I will clarify it for you one last time and continued queries will be ignored.

The test code you're referring to is:

jekyll/test/test_site.rb

Lines 39 to 45 in 81c1350

should "have an array for plugins if passed as an array" do
site = Site.new(site_configuration(
"plugins_dir" => ["/tmp/plugins", "/tmp/otherplugins"]
))
array = [temp_dir("plugins"), temp_dir("otherplugins")]
assert_equal array, site.plugins
end

The fixture site used in the test is configured to point to an array of paths. The config translates to the following YAML data (simulating what the hypothetical user has given Jekyll):

plugins_dir:
- "/tmp/plugins"
- "/tmp/otherplugins"

On Unix based platforms (and apparently on Bash on Windows, too), Jekyll processes the above configuration as Ruby array:

["/tmp/plugins", "/tmp/otherplugins"]

On pure Windows platform, Jekyll processes the above configuration into Ruby array based on the current drive the user's source directory is:

["C:/tmp/plugins", "C:/tmp/otherplugins"]
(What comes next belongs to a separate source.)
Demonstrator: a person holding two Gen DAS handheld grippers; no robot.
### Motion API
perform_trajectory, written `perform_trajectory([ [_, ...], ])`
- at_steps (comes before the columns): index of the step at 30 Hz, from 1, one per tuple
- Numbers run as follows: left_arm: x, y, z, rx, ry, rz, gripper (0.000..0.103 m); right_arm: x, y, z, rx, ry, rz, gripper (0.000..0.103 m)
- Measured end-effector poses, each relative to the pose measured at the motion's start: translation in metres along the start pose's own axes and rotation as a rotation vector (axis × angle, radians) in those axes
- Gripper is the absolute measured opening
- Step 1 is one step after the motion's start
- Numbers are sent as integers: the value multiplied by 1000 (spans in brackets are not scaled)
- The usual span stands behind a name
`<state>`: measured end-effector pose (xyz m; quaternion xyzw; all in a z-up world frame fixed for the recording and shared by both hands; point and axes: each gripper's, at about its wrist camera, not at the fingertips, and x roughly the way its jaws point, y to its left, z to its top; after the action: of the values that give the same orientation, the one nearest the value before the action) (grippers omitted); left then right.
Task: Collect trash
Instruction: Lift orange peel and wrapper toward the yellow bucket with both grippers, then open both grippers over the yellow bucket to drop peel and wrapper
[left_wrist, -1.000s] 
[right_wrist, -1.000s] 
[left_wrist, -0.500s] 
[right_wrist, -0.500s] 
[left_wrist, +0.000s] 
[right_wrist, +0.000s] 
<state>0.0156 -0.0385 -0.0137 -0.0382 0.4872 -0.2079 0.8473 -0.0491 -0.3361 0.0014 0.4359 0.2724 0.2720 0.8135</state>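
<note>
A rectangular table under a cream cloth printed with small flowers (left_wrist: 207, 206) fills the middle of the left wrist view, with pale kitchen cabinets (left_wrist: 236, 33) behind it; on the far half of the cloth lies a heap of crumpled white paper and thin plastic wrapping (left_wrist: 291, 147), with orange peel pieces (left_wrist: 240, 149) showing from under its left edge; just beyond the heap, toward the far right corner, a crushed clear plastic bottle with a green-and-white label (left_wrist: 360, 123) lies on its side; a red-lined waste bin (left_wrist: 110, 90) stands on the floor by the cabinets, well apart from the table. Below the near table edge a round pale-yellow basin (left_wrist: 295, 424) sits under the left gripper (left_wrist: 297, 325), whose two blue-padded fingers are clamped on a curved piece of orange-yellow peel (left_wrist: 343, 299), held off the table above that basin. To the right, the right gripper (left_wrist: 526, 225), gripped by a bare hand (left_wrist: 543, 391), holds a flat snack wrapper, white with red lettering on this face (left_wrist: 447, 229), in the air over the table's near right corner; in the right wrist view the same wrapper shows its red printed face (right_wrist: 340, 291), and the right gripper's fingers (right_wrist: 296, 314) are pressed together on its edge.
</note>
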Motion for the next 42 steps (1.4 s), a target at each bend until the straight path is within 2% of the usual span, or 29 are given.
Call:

What the test-helper method temp_dir() does is to take the given strings and join them to <root>/tmp/. Agreed that it is not a very robust and flexible implementation. But it serves the purpose.

Therefore, the code [temp_dir("plugins"), temp_dir("otherplugins")] will evaluate into ["C:/tmp/plugins", "C:/tmp/otherplugins"] and ["/tmp/plugins", "/tmp/otherplugins"] on pure Windows platforms and on other platforms respectively. The test passes on all platforms because the test helper adapts results based on the platform (which mirrors the value of site.plugins on that platform).

If it is still not clear, you probably need to brush up on your Ruby and programming skills.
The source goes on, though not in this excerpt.